• WORK TO BE COMPLETED: When a line of the listing below has the string "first" in it, copy that line.

Top of TASK INPUT

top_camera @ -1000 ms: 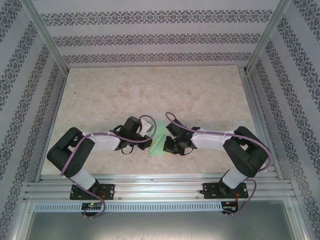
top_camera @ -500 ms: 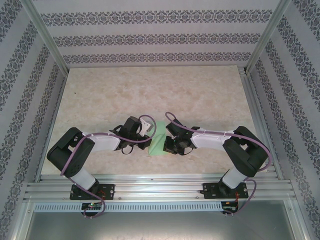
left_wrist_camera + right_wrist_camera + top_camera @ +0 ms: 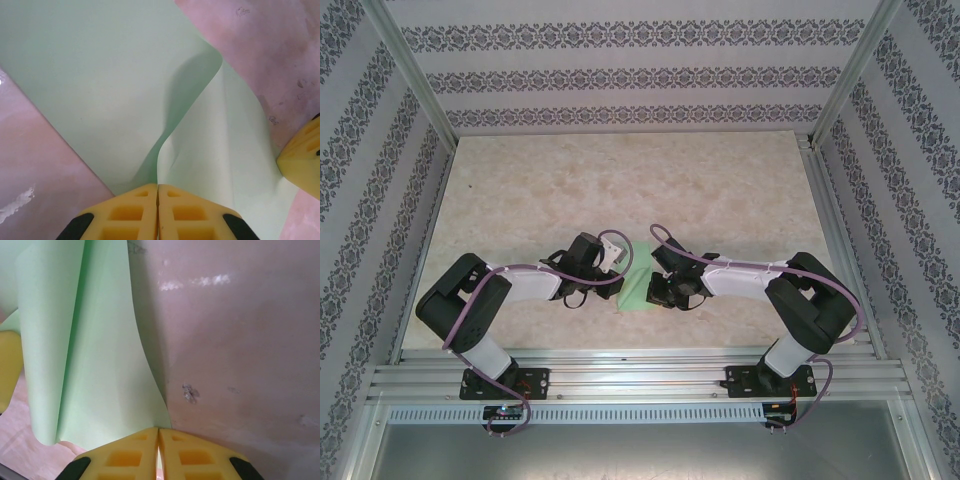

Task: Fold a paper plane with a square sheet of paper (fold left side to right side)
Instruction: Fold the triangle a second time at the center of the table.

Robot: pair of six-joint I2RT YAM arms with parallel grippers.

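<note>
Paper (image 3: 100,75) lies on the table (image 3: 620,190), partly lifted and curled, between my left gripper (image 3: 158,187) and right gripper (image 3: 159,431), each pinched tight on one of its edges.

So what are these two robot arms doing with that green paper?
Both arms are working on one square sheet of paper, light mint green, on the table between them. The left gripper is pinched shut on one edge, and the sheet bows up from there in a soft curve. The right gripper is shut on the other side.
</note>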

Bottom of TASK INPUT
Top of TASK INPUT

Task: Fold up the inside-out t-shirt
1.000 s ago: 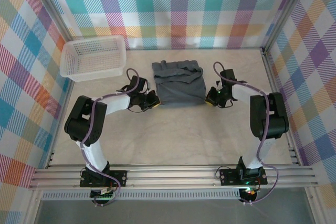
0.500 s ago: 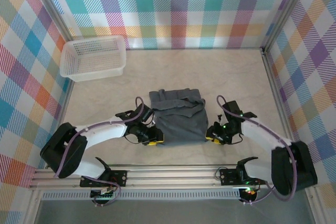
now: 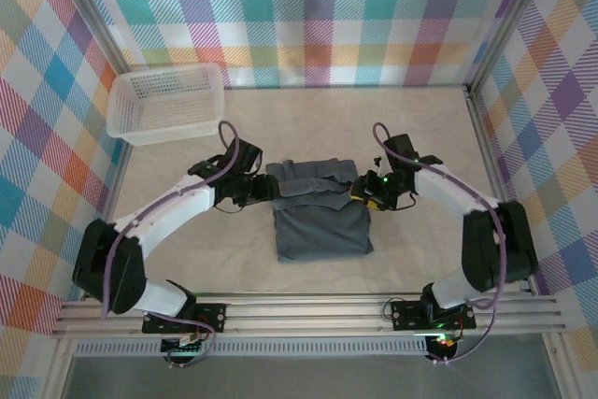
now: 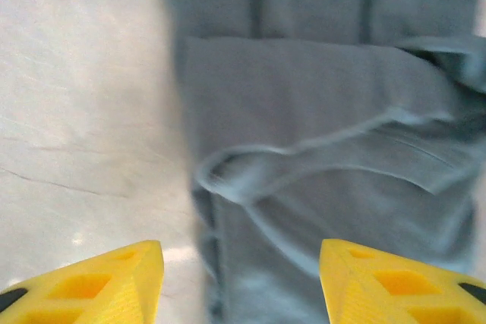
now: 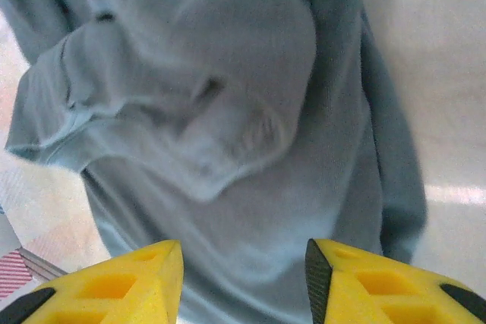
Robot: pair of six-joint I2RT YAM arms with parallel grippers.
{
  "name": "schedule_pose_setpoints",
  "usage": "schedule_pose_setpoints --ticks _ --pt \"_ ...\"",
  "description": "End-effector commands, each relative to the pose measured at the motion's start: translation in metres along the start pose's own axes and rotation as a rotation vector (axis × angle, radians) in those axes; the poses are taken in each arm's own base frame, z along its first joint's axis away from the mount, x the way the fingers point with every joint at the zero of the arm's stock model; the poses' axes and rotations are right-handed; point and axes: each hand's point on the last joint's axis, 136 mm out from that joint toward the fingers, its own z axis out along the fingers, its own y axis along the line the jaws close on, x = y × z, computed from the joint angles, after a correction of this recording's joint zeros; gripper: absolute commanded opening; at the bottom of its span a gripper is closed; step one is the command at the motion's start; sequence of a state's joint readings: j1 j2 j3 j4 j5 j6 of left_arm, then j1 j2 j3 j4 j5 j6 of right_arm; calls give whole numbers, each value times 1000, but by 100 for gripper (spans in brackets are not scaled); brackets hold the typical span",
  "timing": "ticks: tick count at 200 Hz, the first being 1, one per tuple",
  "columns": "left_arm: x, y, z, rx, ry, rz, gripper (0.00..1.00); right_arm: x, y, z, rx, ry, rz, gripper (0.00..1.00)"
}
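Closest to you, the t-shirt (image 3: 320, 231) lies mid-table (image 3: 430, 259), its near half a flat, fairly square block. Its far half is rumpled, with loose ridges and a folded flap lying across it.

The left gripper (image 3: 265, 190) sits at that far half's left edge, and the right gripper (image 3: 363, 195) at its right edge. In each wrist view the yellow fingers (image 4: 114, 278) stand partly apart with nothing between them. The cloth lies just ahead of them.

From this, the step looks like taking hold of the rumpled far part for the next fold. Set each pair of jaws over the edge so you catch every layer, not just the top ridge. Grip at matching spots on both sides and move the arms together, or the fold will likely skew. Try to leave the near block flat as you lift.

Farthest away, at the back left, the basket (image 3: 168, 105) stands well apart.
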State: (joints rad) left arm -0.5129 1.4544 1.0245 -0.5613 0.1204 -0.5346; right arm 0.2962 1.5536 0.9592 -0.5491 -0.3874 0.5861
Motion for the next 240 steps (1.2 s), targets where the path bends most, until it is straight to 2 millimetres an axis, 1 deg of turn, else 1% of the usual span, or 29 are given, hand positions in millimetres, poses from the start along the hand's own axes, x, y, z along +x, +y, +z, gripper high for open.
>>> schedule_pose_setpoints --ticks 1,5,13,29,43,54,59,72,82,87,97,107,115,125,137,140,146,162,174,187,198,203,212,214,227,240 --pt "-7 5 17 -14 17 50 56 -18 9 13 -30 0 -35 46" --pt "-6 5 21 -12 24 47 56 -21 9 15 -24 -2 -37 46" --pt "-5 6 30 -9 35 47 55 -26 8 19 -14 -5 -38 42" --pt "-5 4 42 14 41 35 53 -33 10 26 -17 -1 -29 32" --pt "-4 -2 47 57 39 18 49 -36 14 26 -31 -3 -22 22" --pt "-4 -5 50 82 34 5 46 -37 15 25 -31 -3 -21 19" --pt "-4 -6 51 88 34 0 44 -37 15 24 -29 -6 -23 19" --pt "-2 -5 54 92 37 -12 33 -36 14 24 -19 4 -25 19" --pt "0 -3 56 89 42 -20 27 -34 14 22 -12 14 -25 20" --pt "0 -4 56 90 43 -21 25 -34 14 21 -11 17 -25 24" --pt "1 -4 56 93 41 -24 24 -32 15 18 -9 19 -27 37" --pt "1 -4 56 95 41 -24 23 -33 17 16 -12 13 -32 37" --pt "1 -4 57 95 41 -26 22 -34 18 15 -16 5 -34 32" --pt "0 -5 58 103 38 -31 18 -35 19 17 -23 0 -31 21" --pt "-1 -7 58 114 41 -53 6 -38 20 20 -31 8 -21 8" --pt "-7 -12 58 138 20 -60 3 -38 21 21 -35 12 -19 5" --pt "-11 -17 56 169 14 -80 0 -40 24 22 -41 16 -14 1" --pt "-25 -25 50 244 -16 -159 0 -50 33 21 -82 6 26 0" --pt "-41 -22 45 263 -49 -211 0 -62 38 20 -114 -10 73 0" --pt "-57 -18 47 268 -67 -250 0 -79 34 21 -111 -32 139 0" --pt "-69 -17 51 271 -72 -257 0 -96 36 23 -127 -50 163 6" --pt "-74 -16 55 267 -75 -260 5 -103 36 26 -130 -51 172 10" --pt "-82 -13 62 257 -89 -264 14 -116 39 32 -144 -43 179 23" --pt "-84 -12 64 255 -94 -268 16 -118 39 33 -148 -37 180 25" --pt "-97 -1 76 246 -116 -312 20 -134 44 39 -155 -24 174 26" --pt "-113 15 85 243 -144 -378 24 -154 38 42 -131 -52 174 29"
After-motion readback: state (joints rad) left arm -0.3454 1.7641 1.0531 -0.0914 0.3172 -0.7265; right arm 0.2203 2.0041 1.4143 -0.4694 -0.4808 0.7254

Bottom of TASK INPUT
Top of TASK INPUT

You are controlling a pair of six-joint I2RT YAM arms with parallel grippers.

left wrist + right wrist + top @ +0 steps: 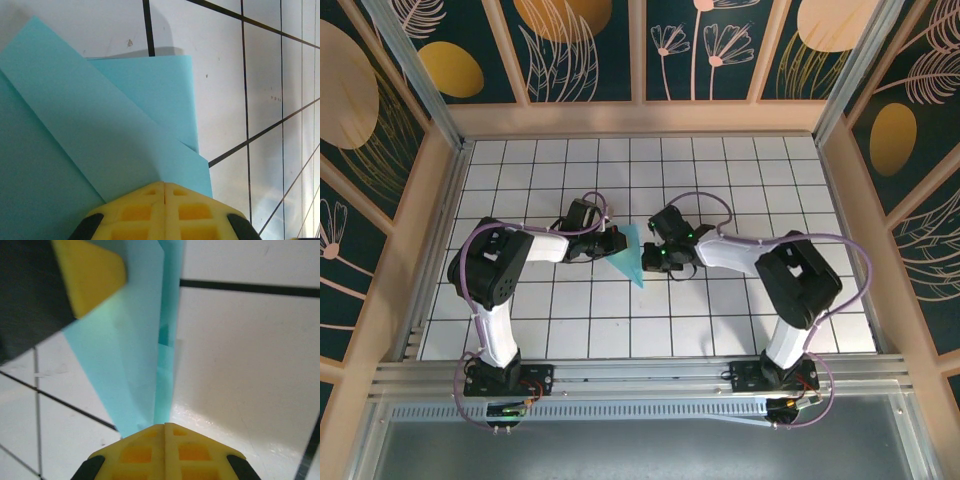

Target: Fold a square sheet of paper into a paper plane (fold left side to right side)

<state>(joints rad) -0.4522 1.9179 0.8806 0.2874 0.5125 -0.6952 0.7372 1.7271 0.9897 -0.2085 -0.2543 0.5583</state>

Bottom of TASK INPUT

• SOLUTION TO THIS PROBLEM:
  "description": "End-effector commands, each relative to the pose measured at the motion's start: translation in metres along the start pose's own axes and rotation as a rotation vector (axis × angle, radians) in those axes; the poses are taken in each arm's own base frame, z along its first joint's axis away from the mount, x the way the fingers point with every joint at the zero of the arm's stock model; the poses' axes and rotations are right-handed; point and axes: each hand's point on the last joint's axis, 136 mm out from that joint toward the fingers, its own z axis out along the fingers, its own y axis along the line the jaws close on, x = y × z, computed from the joint angles, after a correction of this recording's joint zeros; gripper: absolute commanded opening; at the bottom of its span a gripper is closed; step one is the command at the motion's start; sequence of a state's joint readings: j1 j2 j3 j4 j5 j6 of left_arm, then j1 j2 j3 j4 j5 j6 of right_arm; calls give whole numbers, each value times 1000, but by 100 for gripper (spans in brackets are not scaled); brackets hold the typical span",
  "timing": "ticks: tick count at 200 Hz, the first being 1, one per tuple",

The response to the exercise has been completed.